Он прилёг спиной к костру, укутавшись в свой двойной плащ, и очень быстро был поглощён тем самым видением, которое преследовало его во время лихорадки с самого раннего возраста.
Он поднимается по винтовой лестнице башни, но, выйдя на смотровую площадку, оказывается не нас свежем воздухе, а перед странной стеной, покрытой чёрным гладким и блестящим материалом. Не кожей и не деревом, а каким-то чёрным лаком.
Он оборачивается, однако сзади уже нет никакого спуска, но точно такая же стена. Подойдя поближе, он начинает различать сквозь эту стену какое-то балаганное действо. Люди, чьи лица были либо искажены отвратительными зверскими и похотливыми гримасами, либо, напротив, с застывшими, как у эллинских изваяний обличьями, судорожно тряслись в такт мерцанию невидимых ему факелов или каких-то ламп.
Чем дольше он всматривался в это, тем острее было чувство того, что перед ним разворачивается картина, подобная тем, которые запечатлевает на своих досках живописец Иеронимус Бош.
Конечно же, никакой это не балаган.
Это был ад.
Он отпрянул от стены, которая вновь стала непрозрачной.
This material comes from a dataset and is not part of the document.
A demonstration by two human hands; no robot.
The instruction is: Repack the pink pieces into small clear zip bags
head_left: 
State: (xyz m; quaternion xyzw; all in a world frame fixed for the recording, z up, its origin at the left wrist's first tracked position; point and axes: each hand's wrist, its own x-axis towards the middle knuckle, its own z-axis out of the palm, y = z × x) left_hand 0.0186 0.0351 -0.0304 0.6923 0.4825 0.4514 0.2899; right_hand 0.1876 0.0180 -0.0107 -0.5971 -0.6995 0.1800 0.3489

И побежал по коридору, в который – как это бывает во снах – превратилось то пространство, которое ранее воспринималось как замкнутая комната.
Наконец, откуда-то сбоку показалось голубое мерцание.
В комнате перед огромным прямоугольным чёрным стеклом сидел какой-то человек в нелепой одежде. На нём была короткая рубашка, покрытая письменами на каком-то варварском наречии и изодранные короткие штаны. У него был гладко выбрит череп, но на сарацина он не походил, ибо бороды у него не было, и вообще его лицо напоминало лицо молодого евнуха. Перед ним на столе лежала какая-то пластина с ровными рядами квадратных пуговиц, на каждой из которых была начертана одна литера. Прочитать, что там было написано на пуговицах было невозможно, поскольку пальцы этого евнуха в драных штанах непрерывно прикасались к этим пуговицам.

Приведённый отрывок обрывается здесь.